#### [Directions]
Return the data exactly, apart from leaving out the pictures.

#### [Given data]
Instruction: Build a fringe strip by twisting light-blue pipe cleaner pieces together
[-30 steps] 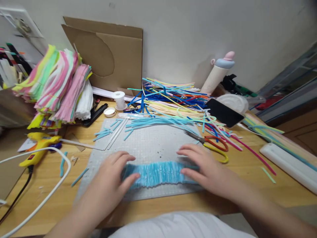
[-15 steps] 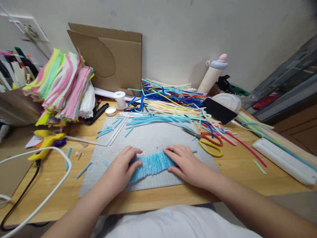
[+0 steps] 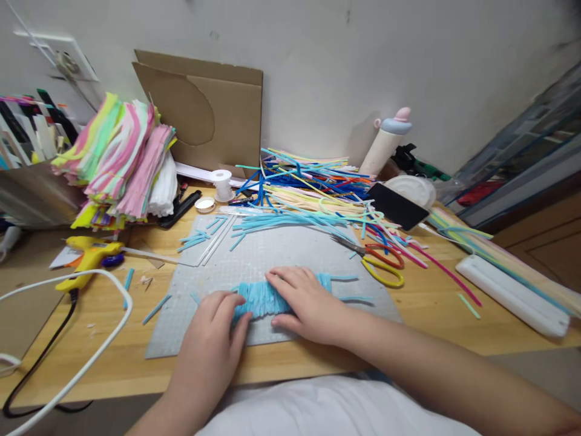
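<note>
A gathered band of blue pipe cleaners [image 3: 262, 299] lies on the grey cutting mat [image 3: 218, 260] near the front edge. My left hand [image 3: 215, 330] grips its left end between thumb and fingers. Around the band's middle, my right hand [image 3: 305, 304] is closed, fingers on the far side and thumb on the near side. The band's right end shows past this hand, with two thin blue stems [image 3: 358, 299] sticking out to the right. Part of the band is hidden under my right hand.
Scissors [image 3: 384, 271] lie at the mat's right edge, with a white power strip [image 3: 512, 297] farther right. A yellow glue gun [image 3: 88, 263] and its cable are at left. Pipe cleaners [image 3: 313, 181], a spool [image 3: 222, 185] and a bottle [image 3: 385, 142] stand or lie behind.
My right hand has moved left from the band's right end to its middle, uncovering that end and its stems. My left hand has shifted slightly left and nearer to me. The view has shifted a little.
</note>
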Demonstrator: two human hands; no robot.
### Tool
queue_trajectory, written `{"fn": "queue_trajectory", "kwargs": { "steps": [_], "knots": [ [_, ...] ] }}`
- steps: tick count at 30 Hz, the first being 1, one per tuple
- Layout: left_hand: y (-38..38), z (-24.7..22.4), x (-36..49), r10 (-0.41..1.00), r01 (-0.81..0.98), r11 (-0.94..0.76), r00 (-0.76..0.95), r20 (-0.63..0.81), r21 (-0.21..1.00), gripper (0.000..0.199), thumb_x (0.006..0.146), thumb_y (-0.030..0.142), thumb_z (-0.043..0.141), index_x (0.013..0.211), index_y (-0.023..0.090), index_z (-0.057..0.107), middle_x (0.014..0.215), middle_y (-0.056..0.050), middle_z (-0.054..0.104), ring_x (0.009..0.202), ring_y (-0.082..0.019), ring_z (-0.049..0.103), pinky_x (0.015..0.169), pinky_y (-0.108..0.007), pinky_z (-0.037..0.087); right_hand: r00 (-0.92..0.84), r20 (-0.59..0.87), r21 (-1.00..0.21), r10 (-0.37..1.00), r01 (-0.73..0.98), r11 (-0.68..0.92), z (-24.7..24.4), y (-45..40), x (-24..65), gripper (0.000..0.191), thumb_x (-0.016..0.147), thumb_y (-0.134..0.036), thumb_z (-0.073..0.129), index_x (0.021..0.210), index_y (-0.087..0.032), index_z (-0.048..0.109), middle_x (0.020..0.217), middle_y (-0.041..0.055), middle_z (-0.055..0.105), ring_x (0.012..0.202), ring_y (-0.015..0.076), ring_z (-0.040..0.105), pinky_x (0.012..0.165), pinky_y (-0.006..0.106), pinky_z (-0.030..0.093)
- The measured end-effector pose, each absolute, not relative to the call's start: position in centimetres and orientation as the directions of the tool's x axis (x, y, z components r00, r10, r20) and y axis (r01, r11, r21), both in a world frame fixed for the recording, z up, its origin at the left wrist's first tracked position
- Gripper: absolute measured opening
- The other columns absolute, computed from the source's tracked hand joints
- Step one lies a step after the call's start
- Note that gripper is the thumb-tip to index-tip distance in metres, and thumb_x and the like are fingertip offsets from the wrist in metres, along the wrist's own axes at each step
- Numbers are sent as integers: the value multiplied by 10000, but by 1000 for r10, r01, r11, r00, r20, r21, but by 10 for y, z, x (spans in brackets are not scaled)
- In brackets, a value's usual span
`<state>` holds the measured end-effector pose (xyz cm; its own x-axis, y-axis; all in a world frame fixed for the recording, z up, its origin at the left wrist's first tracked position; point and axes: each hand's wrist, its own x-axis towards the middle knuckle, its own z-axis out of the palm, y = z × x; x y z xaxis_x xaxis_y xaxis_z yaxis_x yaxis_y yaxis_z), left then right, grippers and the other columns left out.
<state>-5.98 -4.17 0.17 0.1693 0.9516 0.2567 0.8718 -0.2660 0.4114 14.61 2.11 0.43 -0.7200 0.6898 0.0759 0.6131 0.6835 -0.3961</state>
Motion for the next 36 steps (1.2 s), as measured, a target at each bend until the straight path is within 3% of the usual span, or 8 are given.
{"fn": "queue_trajectory", "kwargs": {
  "steps": [3, 12, 16, 20, 25, 32, 36],
  "knots": [
    [-49, -7, -71, 978, 859, -193, 127, 167, 475, 108, 885, 300, 483, 920, 209, 528, 948, -62, 579, 927, -228, 545, 807, -382, 463, -743, 77, -387, 665, 593, 707, -3, 25, 137, 697, 818, -468, 594, 1397, -161, 358, 1379, 137, 435, 1233, 268, 376, 1031, 430, 290],
    [-43, -3, -86, 961, 800, -234, 277, 7, 553, 184, 905, 231, 404, 869, 222, 584, 884, -39, 631, 845, -193, 589, 750, -332, 472, -709, 63, -344, 703, 646, 682, -4, 23, 132, 532, 897, -434, 484, 1366, -193, 417, 1339, 113, 482, 1200, 258, 404, 991, 443, 298],
    [-28, 8, -91, 989, 817, -141, 144, 38, 559, 154, 894, 271, 426, 929, 216, 566, 892, -35, 631, 832, -186, 598, 742, -325, 480, -698, 30, -343, 716, 665, 663, 4, 20, 125, 607, 856, -432, 541, 1382, -173, 383, 1370, 135, 445, 1238, 278, 377, 1027, 484, 248],
    [-9, 12, -90, 989, 847, -146, 139, 52, 511, 169, 852, 229, 465, 985, 201, 565, 1009, -51, 599, 857, -186, 590, 775, -336, 467, -706, 59, -345, 706, 650, 678, 4, 18, 110, 682, 847, -446, 549, 1408, -129, 324, 1423, 147, 382, 1277, 273, 338, 1051, 453, 247],
    [2, 5, -89, 976, 885, -181, 216, -32, 430, 200, 880, 183, 390, 932, 191, 584, 917, -58, 615, 853, -197, 591, 755, -329, 453, -711, 72, -337, 699, 642, 688, -4, 16, 98, 565, 891, -432, 483, 1379, -166, 381, 1370, 130, 451, 1229, 274, 385, 1021, 460, 285],
    [8, 9, -99, 854, 849, -520, 516, 66, 96, 175, 858, 124, 450, 934, 191, 592, 945, -70, 597, 934, -238, 521, 827, -395, 397, -733, 78, -313, 676, 626, 715, -2, 18, 100, 545, 904, -453, 447, 1368, -171, 397, 1364, 113, 467, 1218, 276, 392, 1020, 465, 283],
    [14, 12, -105, 821, 821, -570, 569, 45, 35, 149, 875, 176, 470, 958, 225, 584, 918, -38, 595, 915, -220, 526, 817, -386, 387, -727, 81, -298, 682, 636, 712, -3, 17, 99, 557, 909, -463, 430, 1384, -178, 378, 1383, 102, 459, 1228, 274, 396, 1026, 465, 285]
  ]
}}
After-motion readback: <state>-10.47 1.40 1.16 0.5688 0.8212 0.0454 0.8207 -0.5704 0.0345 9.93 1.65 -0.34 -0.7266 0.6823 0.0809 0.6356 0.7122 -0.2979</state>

#### [Worked solution]
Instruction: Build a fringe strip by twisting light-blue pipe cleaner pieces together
[-30 steps] 
[-15 steps] 
[+0 steps] 
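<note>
A gathered band of blue pipe cleaners [image 3: 262, 299] lies on the grey cutting mat [image 3: 218, 260] near the front edge. My left hand [image 3: 215, 330] grips its left end between thumb and fingers. Around the band's middle, my right hand [image 3: 305, 304] is closed, fingers on the far side and thumb on the near side. The band's right end shows past this hand, with two thin blue stems [image 3: 358, 299] sticking out to the right. Part of the band is hidden under my right hand.
Scissors [image 3: 384, 271] lie at the mat's right edge, with a white power strip [image 3: 512, 297] farther right. A yellow glue gun [image 3: 88, 263] and its cable are at left. Pipe cleaners [image 3: 313, 181], a spool [image 3: 222, 185] and a bottle [image 3: 385, 142] stand or lie behind.
My right hand has moved left from the band's right end to its middle, uncovering that end and its stems. My left hand has shifted slightly left and nearer to me. The view has shifted a little.
</note>
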Demonstrator: two human hands; no robot.
### Tool
queue_trajectory, written `{"fn": "queue_trajectory", "kwargs": { "steps": [_], "knots": [ [_, ...] ] }}`
- steps: tick count at 30 Hz, the first being 1, one per tuple
- Layout: left_hand: y (-38..38), z (-24.7..22.4), x (-36..49), r10 (-0.41..1.00), r01 (-0.81..0.98), r11 (-0.94..0.76), r00 (-0.76..0.95), r20 (-0.63..0.81), r21 (-0.21..1.00), gripper (0.000..0.199), thumb_x (0.006..0.146), thumb_y (-0.030..0.142), thumb_z (-0.043..0.141), index_x (0.013..0.211), index_y (-0.023..0.090), index_z (-0.057..0.107), middle_x (0.014..0.215), middle_y (-0.056..0.050), middle_z (-0.054..0.104), ring_x (0.009..0.202), ring_y (-0.082..0.019), ring_z (-0.049..0.103), pinky_x (0.015..0.169), pinky_y (-0.108..0.007), pinky_z (-0.037..0.087); right_hand: r00 (-0.92..0.84), r20 (-0.59..0.87), r21 (-1.00..0.21), r10 (-0.37..1.00), r01 (-0.73..0.98), r11 (-0.68..0.92), z (-24.7..24.4), y (-45..40), x (-24..65), gripper (0.000..0.191), thumb_x (-0.016..0.147), thumb_y (-0.134..0.036), thumb_z (-0.073..0.129), index_x (0.021..0.210), index_y (-0.087..0.032), index_z (-0.048..0.109), middle_x (0.020..0.217), middle_y (-0.041..0.055), middle_z (-0.055..0.105), ring_x (0.012..0.202), ring_y (-0.015..0.076), ring_z (-0.040..0.105), pinky_x (0.012..0.165), pinky_y (-0.006..0.106), pinky_z (-0.030..0.093)
- The measured end-effector pose, each absolute, not relative to the call's start: position in centimetres and orientation as the directions of the tool's x axis (x, y, z components r00, r10, r20) and y axis (r01, r11, r21), both in a world frame fixed for the recording, z up, its origin at the left wrist's first tracked position
- Gripper: absolute measured opening
- The other columns absolute, computed from the source's tracked hand joints
- Step one lies a step after the call's start
- Note that gripper is the thumb-tip to index-tip distance in metres, and thumb_x and the like are fingertip offsets from the wrist in metres, along the wrist's own axes at each step
- Numbers are sent as integers: the value multiplied by 10000, but by 1000 for r10, r01, r11, r00, r20, r21, but by 10 for y, z, x (spans in brackets are not scaled)
- In brackets, a value's usual span
`<state>` holds the measured end-effector pose (xyz cm; its own x-axis, y-axis; all in a world frame fixed for the recording, z up, its origin at the left wrist's first tracked position; point and axes: each hand's wrist, its own x-axis towards the middle knuckle, its own z-axis out of the palm, y = z × x; x y z xaxis_x xaxis_y xaxis_z yaxis_x yaxis_y yaxis_z), left then right, grippers and the other columns left out.
<state>-5.98 -4.17 0.17 0.1693 0.9516 0.2567 0.8718 -0.2660 0.4114 14.61 2.11 0.43 -0.7200 0.6898 0.0759 0.6131 0.6835 -0.3961</state>
Motion for the next 36 steps (1.2 s), as measured, a target at each bend until the straight path is within 3% of the usual span, or 8 are given.
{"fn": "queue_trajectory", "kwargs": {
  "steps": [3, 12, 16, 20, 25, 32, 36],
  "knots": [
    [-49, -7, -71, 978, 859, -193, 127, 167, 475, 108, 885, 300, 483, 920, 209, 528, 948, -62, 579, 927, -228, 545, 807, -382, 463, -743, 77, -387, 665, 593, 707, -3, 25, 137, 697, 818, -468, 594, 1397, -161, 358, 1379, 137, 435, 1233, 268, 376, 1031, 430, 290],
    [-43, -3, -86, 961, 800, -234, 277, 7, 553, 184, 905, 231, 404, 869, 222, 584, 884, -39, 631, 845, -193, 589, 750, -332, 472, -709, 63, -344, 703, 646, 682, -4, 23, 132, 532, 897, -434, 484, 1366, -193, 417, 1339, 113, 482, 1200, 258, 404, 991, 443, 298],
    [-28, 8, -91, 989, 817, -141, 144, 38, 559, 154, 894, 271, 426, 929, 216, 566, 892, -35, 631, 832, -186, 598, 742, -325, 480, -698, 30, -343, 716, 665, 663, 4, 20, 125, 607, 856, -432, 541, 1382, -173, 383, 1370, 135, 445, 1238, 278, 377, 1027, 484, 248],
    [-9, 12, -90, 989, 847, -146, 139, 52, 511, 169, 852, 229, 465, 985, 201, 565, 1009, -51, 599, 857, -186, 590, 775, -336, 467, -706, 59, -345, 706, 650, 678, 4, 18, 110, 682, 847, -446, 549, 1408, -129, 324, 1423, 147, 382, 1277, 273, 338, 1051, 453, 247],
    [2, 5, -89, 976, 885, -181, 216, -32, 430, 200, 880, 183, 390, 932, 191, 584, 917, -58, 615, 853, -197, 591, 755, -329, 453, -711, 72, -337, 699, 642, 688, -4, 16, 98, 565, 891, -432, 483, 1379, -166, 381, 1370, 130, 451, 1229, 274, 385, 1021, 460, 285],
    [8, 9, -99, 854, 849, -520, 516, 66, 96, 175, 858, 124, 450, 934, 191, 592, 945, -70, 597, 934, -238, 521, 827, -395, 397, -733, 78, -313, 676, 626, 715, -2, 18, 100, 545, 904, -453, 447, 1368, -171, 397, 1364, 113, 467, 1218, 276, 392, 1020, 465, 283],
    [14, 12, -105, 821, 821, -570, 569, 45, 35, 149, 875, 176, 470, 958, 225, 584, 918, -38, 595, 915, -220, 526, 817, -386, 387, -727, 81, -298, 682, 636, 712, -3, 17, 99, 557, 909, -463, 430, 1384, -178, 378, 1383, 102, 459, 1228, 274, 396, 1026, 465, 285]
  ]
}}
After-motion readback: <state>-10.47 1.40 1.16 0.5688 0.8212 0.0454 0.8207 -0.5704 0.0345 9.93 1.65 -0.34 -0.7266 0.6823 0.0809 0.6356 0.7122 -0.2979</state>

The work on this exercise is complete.